* Prompt
Show each line in the listing below that contains the word "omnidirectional".

* Material for this task
Start of Block

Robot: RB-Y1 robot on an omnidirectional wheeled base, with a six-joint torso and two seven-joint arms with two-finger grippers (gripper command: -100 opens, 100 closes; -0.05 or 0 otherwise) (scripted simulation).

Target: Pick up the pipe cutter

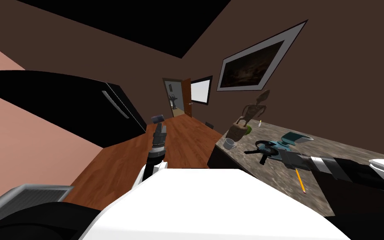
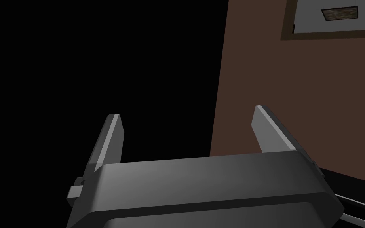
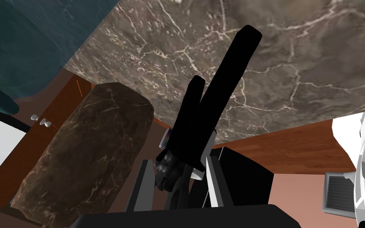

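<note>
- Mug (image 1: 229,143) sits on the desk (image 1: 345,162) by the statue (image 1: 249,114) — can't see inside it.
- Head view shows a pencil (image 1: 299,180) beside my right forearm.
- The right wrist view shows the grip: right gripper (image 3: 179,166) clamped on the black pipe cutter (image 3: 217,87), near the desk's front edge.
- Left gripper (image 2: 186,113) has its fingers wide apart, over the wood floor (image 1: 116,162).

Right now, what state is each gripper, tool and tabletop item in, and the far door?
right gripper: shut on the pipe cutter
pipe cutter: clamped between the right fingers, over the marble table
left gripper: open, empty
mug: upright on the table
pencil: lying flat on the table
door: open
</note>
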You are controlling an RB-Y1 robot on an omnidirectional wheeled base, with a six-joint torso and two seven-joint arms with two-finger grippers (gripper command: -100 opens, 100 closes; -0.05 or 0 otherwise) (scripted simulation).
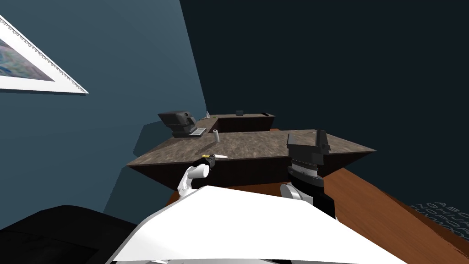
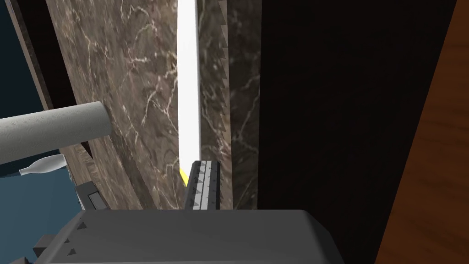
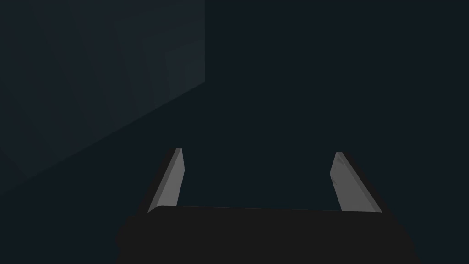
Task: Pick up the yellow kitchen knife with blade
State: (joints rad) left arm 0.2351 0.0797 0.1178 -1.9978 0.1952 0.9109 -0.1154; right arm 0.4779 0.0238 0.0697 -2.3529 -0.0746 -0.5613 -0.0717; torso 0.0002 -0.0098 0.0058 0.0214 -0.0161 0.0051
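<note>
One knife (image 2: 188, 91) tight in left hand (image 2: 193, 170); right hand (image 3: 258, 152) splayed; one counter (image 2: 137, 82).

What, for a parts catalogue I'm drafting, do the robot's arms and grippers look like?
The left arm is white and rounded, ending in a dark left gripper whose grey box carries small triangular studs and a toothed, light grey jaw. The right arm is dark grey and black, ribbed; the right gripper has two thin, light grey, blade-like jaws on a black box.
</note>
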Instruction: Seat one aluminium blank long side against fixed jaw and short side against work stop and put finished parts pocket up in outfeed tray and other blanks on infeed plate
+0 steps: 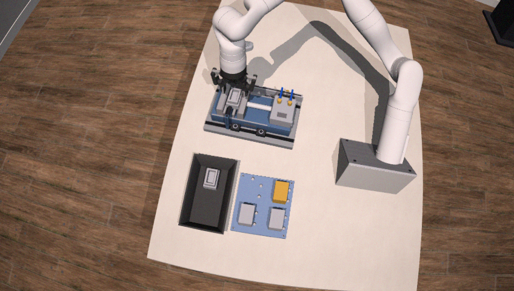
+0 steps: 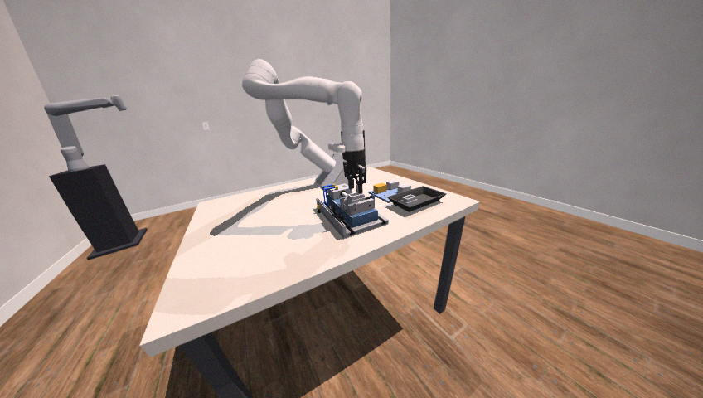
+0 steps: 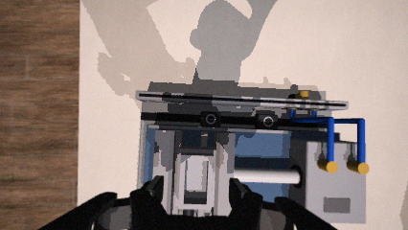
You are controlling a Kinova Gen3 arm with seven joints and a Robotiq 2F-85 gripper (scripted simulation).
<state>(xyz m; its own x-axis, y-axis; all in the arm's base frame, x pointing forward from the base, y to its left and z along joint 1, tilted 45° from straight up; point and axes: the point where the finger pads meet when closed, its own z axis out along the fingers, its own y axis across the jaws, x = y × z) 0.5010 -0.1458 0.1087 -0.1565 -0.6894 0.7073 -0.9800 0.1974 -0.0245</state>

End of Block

* Reply
Robot: RB-Y1 robot on an omnidirectional wheeled base, with a six-joint torso and two seven-joint arms with two-finger grippers (gripper command: -100 opens, 100 closes; -0.05 or 0 otherwise) (scripted simulation).
You are controlling an RB-Y1 robot on an omnidirectional wheeled base, with a six-joint torso and two seven-joint arms with two-finger grippers (gripper command: -100 opens, 100 closes; -0.05 or 0 otherwise) (scripted simulation).

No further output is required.